**About this exercise**
Which lines below fall between the one containing "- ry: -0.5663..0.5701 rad" and the one containing "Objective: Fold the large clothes"? Repeat them exactly, counting both of those lines, and add nothing else.

**Source material**
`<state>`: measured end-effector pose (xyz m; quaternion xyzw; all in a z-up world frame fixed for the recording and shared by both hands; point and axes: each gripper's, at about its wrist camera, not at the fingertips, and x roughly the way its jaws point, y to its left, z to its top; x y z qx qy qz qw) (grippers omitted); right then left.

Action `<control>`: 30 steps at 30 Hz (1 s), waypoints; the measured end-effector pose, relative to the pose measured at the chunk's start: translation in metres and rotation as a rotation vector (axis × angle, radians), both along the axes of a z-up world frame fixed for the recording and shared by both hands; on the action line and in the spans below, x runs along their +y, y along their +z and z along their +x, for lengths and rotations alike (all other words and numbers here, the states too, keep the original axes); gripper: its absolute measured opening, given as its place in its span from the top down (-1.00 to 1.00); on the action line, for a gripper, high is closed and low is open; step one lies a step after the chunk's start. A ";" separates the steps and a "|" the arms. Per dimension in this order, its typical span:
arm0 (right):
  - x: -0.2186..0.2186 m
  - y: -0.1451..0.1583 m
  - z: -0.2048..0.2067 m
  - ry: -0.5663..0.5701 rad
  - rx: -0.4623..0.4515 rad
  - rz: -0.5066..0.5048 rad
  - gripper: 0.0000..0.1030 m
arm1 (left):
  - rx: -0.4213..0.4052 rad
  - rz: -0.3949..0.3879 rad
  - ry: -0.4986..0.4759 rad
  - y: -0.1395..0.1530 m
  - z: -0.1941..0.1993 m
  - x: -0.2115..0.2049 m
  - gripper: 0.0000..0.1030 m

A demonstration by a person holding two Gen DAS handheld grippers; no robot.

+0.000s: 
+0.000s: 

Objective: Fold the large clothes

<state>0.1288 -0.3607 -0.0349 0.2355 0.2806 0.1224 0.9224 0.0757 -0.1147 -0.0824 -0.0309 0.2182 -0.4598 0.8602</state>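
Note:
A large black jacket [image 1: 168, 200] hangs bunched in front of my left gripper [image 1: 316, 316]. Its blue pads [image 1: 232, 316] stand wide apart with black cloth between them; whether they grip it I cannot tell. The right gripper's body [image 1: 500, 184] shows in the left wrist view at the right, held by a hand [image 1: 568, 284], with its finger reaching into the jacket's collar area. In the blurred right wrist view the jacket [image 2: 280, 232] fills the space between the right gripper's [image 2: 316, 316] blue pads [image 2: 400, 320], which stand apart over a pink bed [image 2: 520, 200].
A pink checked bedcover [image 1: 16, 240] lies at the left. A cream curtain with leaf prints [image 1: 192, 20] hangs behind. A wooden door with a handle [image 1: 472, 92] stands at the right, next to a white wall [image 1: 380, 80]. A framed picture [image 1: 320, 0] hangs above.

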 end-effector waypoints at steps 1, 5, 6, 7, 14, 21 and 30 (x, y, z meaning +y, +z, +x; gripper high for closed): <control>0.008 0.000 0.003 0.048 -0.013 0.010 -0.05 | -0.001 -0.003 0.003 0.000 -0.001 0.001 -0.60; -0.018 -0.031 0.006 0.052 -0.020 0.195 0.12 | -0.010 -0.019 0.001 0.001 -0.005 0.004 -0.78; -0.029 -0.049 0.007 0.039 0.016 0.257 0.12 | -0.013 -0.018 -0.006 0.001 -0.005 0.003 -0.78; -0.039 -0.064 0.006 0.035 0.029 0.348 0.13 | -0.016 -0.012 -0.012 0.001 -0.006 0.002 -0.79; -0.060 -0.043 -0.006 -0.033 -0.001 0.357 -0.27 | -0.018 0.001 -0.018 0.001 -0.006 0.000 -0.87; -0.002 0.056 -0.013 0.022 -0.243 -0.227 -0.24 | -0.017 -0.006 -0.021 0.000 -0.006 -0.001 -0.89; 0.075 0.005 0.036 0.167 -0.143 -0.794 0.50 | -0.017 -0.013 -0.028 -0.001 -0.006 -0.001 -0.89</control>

**Answer to this exercise**
  - ry: -0.5663..0.5701 rad
  - rx: -0.4623..0.4515 rad
  - rz: -0.5066..0.5048 rad
  - gripper: 0.0000..0.1030 m
arm1 (left):
  - rx: -0.4213..0.4052 rad
  - rz: -0.3949..0.3879 rad
  - ry: -0.4986..0.4759 rad
  - y: -0.1395..0.1530 m
  - z: -0.1941..0.1993 m
  - x: -0.2115..0.2049 m
  - gripper: 0.0000..0.1030 m

A demonstration by a person holding two Gen DAS handheld grippers; no robot.

+0.000s: 
+0.000s: 

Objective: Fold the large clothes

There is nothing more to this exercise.